I planned something fun for myself. Just like we give our children things to look forward to, I scheduled something fun for me: a night out of town with two good friends from graduate school. We ate delicious Afghan food, took a walking tour of Baltimore (okay, we couldn’t find the restaurant, and the tour was impromptu, who’s askin?’), and went bowling. I had a phenomenal time, and when I came home, my children couldn’t have been happier to see me. It was good to get away. It was good to be missed. It was good to hug my babies again.

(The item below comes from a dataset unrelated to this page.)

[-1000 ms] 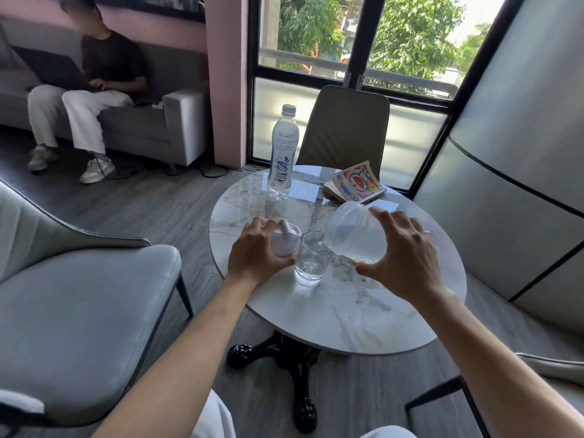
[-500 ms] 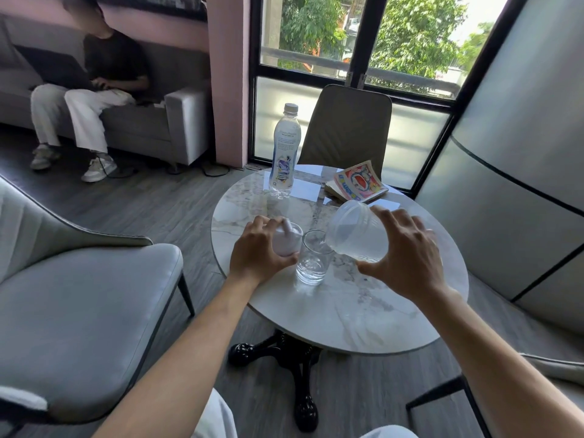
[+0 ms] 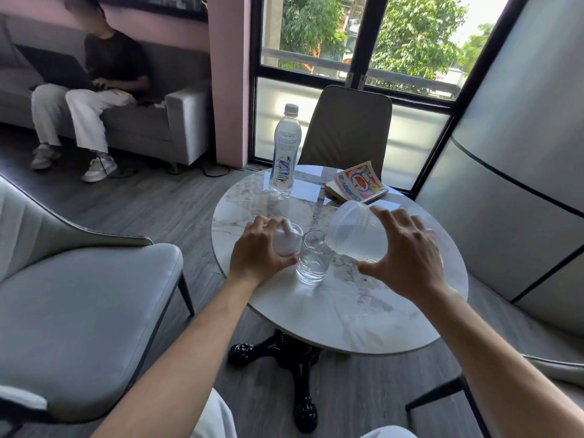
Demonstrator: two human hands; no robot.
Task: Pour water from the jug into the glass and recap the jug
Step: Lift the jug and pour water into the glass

I explored healthy ways to cope with my stress. I purchased an adult coloring book AND IT WAS AWESOME. Over the course of the week, I dedicated about 45 minutes to my coloring venture; it was enjoyable, and steered my mind away from my children and work for a glorious window of time.
I re-evaluated my priorities. The dinners I prepare usually consist of a protein, a starch, and a veggie (e.g. crock-pot chicken with baked zucchini and whole-wheat garlic noodles). You know what usually happens when I prepare aforementioned meals? My son throws it on the floor, and my daughter turns her nose up at it (but eventually eats it after a several-hour stand-off). I was killing myself trying to put a home-cooked meal on the table (imagine holding a crying one-year-old while attempting to slice a zucchini with one hand). I wanted to provide healthy, wholesome foods to my children, but at what expense (read: my sanity). So, I did what every parent swears they won’t do before they have children: I bought frozen chicken nuggets and French fries. Sometimes, you need to recognize when things aren’t working, and adjust accordingly. We will have chicken nugget night once a week for the foreseeable future, and it will be no big thang.
I encouraged myself. Mothers encourage their children to do their best. When our littles are down, we pick them up. This week, I did the same for myself. I regularly struggle with feeling out of control, so to combat that, I put this cool little sign by my door as a reminder.
I will not lie: Mothering myself this past week was hard work. Essentially, I gained a third child. It took time, effort, and planning. I slept a little less than I normally do, but, I was happier overall. It is easy to become overwhelmed by the responsibility of meeting little people’s needs. It is easy to get caught up in the stress of “adulting”; however, I think it’s important to consistently consider our own needs and desires. After all, mothers are people, too! An exhausted, unwashed, self-sacrificing mother can only carry on for so long.
It’s unlikely I’ll be able to care for myself the way I did this past week all the time, but this experiment has taught me to be more mindful of my needs. I believe doing so will make me a more calm and capable mother, wife, friend, etc. How do you care for yourselves, given the demands of raising children, managing a household, and working?